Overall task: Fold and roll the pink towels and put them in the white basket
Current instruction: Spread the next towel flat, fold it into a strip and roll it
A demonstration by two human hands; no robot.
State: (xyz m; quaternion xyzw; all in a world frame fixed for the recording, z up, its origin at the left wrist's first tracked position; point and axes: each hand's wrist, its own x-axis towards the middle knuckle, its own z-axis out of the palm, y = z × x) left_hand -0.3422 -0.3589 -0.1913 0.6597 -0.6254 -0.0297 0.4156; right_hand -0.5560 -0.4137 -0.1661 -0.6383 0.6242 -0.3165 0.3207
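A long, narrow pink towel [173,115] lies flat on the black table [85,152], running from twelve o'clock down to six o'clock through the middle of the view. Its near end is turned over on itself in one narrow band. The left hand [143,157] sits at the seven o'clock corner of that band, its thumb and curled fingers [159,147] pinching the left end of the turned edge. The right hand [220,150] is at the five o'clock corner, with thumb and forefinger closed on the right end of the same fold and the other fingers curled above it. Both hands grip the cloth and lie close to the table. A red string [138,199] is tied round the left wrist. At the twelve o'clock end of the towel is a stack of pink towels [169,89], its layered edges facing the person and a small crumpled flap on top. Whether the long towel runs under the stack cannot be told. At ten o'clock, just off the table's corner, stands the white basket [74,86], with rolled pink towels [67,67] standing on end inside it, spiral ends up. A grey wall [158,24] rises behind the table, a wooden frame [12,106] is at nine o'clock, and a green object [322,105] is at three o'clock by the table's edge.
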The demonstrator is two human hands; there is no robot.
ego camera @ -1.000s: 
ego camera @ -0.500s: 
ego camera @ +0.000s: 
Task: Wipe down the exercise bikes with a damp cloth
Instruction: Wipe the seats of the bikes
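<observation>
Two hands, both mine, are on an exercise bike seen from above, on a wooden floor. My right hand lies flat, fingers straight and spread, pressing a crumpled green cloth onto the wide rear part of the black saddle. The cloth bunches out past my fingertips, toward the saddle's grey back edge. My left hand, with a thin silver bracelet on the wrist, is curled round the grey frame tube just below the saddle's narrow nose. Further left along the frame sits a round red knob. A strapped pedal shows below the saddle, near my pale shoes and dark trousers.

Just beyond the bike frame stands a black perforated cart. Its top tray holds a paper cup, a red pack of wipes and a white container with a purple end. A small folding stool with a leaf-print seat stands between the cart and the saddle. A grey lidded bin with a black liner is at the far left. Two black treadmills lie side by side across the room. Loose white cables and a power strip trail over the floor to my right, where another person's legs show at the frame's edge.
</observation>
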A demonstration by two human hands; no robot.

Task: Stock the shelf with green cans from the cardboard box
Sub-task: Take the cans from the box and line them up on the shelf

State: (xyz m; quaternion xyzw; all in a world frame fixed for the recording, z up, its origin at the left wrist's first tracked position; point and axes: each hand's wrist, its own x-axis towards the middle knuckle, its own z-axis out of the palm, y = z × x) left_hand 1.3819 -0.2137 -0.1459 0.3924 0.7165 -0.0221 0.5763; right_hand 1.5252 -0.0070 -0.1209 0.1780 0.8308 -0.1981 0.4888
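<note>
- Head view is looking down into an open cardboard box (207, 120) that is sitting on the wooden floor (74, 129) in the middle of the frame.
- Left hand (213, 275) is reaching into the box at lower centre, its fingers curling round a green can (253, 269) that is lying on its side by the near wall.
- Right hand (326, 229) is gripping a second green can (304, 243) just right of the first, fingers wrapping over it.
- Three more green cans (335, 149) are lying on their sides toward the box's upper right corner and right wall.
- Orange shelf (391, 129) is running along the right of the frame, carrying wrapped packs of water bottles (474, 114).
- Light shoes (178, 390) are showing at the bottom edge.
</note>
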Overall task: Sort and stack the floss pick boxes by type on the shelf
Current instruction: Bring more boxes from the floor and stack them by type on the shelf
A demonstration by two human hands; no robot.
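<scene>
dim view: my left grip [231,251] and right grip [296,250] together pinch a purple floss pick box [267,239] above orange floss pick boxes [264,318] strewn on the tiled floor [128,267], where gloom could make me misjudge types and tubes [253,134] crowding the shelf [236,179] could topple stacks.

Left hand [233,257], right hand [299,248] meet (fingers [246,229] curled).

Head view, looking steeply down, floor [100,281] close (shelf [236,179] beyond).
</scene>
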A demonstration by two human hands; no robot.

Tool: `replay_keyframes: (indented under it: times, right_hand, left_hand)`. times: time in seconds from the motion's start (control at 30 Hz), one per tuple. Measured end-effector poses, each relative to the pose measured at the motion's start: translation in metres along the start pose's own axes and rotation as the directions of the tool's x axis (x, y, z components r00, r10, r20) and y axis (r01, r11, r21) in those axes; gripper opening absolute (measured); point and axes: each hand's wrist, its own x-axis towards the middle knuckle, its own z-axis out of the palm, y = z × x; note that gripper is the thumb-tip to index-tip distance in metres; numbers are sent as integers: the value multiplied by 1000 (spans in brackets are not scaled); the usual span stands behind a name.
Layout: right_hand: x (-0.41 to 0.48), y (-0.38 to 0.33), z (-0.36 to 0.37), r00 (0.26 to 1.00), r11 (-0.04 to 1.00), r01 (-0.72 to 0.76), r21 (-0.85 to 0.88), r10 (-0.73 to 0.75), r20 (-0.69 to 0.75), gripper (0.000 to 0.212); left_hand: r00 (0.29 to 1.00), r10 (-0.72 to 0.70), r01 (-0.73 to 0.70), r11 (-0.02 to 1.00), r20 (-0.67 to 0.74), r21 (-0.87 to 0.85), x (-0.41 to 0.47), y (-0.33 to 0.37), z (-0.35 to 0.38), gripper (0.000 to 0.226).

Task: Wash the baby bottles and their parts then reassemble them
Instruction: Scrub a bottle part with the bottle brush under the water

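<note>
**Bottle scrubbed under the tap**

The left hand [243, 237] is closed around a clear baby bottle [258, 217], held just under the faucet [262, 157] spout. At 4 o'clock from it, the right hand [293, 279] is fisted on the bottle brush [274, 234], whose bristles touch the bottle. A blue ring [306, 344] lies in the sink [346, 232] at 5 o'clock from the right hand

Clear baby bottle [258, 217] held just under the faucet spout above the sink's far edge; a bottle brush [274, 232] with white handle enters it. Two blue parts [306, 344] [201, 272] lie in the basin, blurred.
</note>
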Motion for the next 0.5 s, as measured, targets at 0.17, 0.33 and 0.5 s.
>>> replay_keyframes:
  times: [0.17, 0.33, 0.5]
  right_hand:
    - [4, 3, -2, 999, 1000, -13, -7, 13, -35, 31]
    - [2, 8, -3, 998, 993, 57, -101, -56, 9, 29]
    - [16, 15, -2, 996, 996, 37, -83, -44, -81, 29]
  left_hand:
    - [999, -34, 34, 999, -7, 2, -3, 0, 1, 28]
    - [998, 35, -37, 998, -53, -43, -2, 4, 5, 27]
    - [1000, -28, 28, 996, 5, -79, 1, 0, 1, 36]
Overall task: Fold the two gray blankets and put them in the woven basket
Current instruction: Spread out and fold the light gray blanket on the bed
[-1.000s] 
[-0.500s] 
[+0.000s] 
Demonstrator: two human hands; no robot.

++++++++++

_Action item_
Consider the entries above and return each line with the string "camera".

_Output_
ego camera @ -1.000s: 
ego camera @ -0.500s: 
ego camera @ +0.000s: 

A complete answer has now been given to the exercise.